Ausstellung „Transparenz“ von Nejla Gür in Hannover-Ahlem

Auszug aus meiner Rede zur Eröffnung: Seit einiger Zeit beschäftigt Nejla Gür das Thema Lebensbahn, das sie auf langen Streifen und Fahnen von Malgrund gestaltet: Papier, Stoff und Folie, die sie mit Acylfarben bemalt. Dabei faszinieren sie vor allem Transparenz und Leichtigkeit des Materials, die Grenze zwischen Sichtbarem und Unsichtbarem sowie die Tatsache, dass die Bahnen, wenn sie frei im Raum von oben herabhängen, zwei Seiten haben; außerdem lassen sie sich beliebig fortsetzen und verlängern. Auf ihnen finden wir Frauen in Booten, Frauen mit Kindern oder mit einem dicken Knäuel, aus dem sich der Lebensfaden entwickelt – und abgeschnitten wird. Neu sind die Motive von Schere und Messer als Symbole für Bedrohung. Ein besonders schönes Material ist ein zarter, heller, locker gewebter Baumwollstoff von der Rolle aus der Türkei (die Frauen dort nähen ihre Kopftücher daraus). Ihn bearbeitet die Künstlerin im Verfahren der Cyanotypie, nach der Daguerreotypie und Talbotypie das dritte Verfahren zur Herstellung von fotografischen Bildern, das 1842 entwickelt wurde und auf Eisen beruht. Die Künstlerin legte Gegenstände auf den vorbereiteten Stoff, das sich durch die Strahlung von Sonnenlicht cyanblau verfärbt, wobei die abgedeckten Partien als Fotogramm weiß ausgespart bleiben.

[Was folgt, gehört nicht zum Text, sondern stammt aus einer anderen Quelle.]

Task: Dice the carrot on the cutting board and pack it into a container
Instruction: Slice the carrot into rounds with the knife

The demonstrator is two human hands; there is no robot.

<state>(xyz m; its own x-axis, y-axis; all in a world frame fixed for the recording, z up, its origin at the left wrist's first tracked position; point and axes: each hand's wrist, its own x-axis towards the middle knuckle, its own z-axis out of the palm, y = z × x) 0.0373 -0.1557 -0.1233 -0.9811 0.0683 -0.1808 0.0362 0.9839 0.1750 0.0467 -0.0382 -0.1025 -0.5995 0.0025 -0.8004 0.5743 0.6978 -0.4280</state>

Auf Nejla Gürs blauen Stoffbahnen zeichnen sich die weißen Silhouetten einer großen Distel, von Handfeger, Kehrblech und Paddel ab, ganz verschwommen auch der Kopf des Bürgermeisters von Dikili (für ein scharfes Profil ist er nicht lange genug geblieben, er hatte es eilig). Das Blau ist die Farbe von Himmel und Meer und des Gewandes der schwangeren „Madonna del Parto“, der „Madonna der Geburt“. Die Künstlerin hatte das große Glück, dieses wunderbare Fresko auf einer ihrer Reisen selbst zu sehen. Piero della Francesco schuf es Ende des 15. Jhs. für die Apsis der Friedhofskapelle Santa Maria in Silvis in Monterchi, einer kleinen toskanischen Gemeinde, und der russische Regisseur Andrej Tarkowsky hat ihm in seinem Film „Nostalghia“ ein unvergessliches Denkmal gesetzt.

Weiterhin bringt Nejla Gür in ihre Arbeiten Texte von Gedichten und traurig-schönen türkischen Volksliedern ein, die Weggehen, schmerzliches Sich-trennen-müssen und die Sehnsucht besingen. (Martin Luther-Kirche, Wunstorfer Landstr. 50b, Hannover Ahlem)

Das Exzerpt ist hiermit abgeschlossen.